> **YOUR ASSIGNMENT**
In the data below, which lines hold the word "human"? Copy them.
(Beginning of WORKING DATA)
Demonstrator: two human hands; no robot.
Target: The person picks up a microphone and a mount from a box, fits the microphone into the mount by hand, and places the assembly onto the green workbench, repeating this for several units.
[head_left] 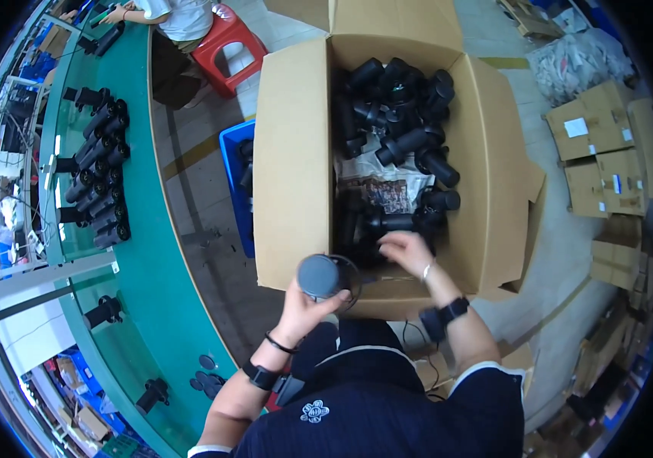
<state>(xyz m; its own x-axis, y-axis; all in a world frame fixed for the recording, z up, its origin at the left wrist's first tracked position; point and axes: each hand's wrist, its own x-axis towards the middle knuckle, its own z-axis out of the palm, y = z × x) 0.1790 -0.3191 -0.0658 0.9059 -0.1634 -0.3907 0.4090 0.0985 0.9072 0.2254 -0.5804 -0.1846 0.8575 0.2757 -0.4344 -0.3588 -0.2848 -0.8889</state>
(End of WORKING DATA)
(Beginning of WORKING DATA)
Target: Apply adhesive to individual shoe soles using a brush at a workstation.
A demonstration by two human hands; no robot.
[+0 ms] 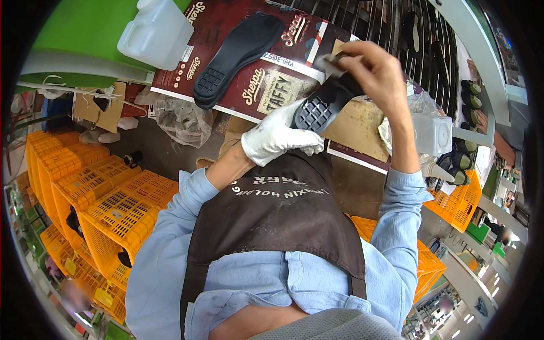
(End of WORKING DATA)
> **WORKED SOLUTION**
Demonstrator: two human hands; no robot.
A demonstration by two human hands; no robot.

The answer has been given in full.